Exercise description –
Print exactly the lines below between the line containing "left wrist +" and the line containing "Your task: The", counting both of those lines. Leave pictures out.

================================

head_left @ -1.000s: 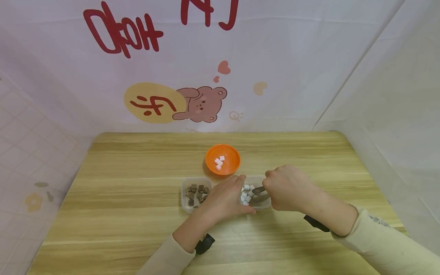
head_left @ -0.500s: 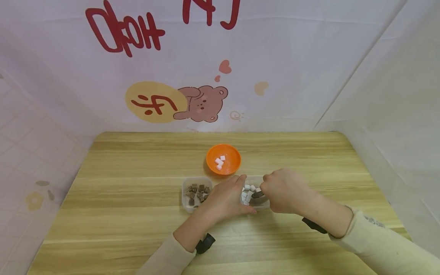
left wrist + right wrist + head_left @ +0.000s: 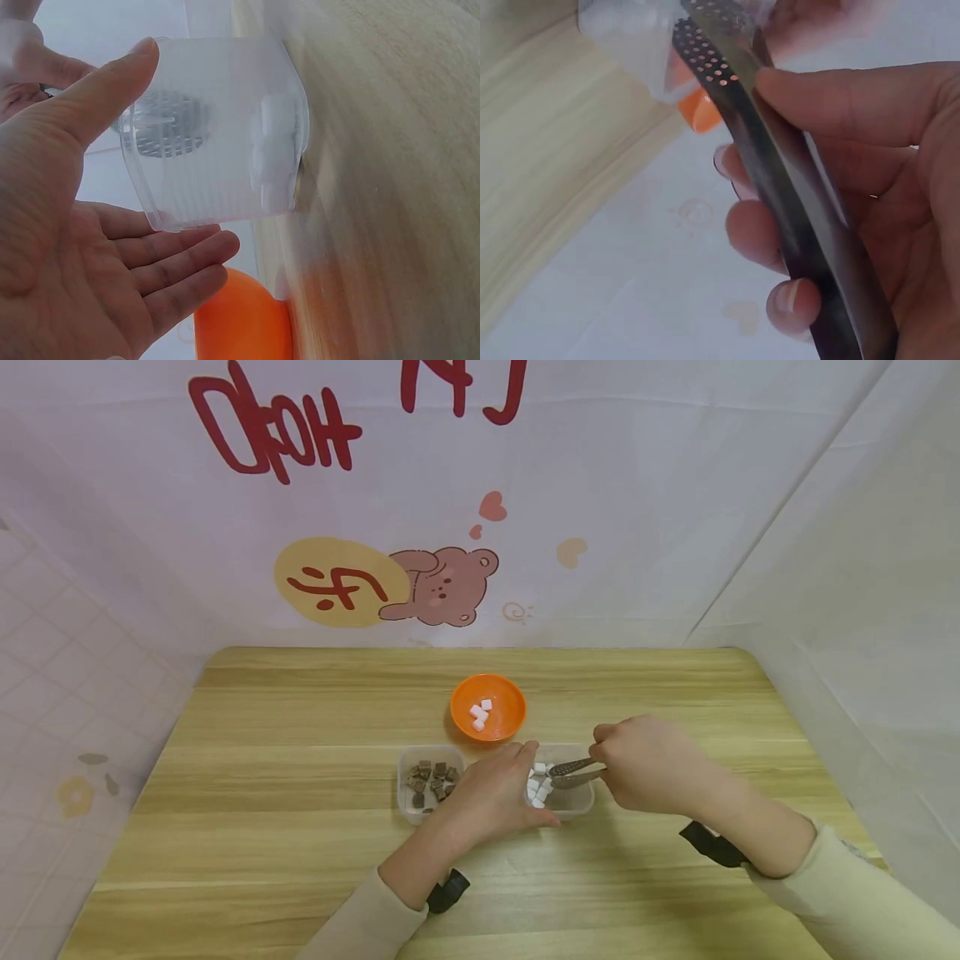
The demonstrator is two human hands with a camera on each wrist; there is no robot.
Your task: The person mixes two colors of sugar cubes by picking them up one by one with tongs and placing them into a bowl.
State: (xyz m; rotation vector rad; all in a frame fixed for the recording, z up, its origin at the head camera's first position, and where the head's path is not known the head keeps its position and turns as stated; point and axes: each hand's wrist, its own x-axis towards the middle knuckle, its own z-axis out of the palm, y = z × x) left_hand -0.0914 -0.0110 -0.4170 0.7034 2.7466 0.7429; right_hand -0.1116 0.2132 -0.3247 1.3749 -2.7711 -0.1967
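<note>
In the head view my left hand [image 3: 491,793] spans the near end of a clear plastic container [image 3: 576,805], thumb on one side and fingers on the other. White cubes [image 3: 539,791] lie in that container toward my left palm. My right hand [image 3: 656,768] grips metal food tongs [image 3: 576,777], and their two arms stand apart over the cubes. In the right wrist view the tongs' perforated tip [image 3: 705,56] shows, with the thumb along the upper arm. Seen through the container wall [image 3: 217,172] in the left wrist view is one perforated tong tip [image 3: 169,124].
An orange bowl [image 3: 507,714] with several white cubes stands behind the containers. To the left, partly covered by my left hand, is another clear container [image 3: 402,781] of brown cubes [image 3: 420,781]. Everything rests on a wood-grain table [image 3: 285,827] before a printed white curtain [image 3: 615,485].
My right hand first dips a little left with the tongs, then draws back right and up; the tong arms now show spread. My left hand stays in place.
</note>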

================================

Result –
left wrist + right wrist + head_left @ +0.000s: 
The demonstrator is two human hands with a camera on each wrist; there is no robot.
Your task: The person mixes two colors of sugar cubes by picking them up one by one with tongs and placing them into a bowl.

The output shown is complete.